* _Assignment_
Lines containing the word "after" in the data below: say how many, with no other text.

--------------------------------

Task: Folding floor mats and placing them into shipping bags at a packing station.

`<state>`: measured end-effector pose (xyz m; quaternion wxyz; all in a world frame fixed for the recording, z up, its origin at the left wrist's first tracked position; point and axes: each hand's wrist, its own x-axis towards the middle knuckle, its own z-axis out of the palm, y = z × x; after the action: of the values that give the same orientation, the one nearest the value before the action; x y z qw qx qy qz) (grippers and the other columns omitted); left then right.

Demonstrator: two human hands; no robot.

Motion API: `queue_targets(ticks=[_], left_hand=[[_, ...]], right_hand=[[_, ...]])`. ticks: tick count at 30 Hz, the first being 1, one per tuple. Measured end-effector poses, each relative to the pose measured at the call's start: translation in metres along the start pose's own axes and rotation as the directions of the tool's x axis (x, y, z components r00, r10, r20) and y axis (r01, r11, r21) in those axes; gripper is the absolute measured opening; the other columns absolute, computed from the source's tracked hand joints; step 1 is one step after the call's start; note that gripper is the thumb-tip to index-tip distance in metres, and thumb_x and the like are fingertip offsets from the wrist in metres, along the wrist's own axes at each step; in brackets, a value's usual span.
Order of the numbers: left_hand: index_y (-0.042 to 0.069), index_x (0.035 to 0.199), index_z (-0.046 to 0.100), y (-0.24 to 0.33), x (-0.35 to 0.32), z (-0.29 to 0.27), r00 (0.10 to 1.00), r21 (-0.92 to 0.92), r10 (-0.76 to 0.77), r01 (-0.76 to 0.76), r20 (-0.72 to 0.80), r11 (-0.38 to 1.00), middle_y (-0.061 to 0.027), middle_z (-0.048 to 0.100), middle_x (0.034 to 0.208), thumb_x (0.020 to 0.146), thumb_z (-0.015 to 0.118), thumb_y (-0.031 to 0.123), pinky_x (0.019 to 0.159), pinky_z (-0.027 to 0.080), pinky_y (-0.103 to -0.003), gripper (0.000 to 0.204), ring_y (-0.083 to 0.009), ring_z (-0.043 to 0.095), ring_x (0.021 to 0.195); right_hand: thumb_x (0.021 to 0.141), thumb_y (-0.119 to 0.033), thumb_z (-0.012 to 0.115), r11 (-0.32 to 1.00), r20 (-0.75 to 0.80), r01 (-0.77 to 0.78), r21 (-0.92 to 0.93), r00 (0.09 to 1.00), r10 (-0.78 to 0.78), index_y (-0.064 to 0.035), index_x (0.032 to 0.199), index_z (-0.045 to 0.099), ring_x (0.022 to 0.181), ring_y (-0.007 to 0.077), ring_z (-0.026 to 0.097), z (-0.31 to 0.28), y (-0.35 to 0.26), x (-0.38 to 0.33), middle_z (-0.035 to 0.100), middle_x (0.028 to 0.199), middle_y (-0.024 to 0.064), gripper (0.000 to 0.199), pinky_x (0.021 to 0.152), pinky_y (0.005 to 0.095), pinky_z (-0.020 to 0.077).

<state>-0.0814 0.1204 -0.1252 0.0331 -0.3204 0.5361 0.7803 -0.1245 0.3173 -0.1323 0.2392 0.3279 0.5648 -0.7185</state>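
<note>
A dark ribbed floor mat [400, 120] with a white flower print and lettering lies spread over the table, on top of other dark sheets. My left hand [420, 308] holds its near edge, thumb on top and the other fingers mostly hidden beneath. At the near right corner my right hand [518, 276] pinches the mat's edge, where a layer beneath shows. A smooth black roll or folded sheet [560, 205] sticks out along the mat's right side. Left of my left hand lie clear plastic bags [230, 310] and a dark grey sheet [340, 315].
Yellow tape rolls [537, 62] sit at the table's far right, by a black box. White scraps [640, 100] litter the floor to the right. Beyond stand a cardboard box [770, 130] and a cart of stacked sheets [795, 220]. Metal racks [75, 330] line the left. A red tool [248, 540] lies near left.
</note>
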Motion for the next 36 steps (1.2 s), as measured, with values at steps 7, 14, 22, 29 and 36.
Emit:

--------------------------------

* _Result below_
2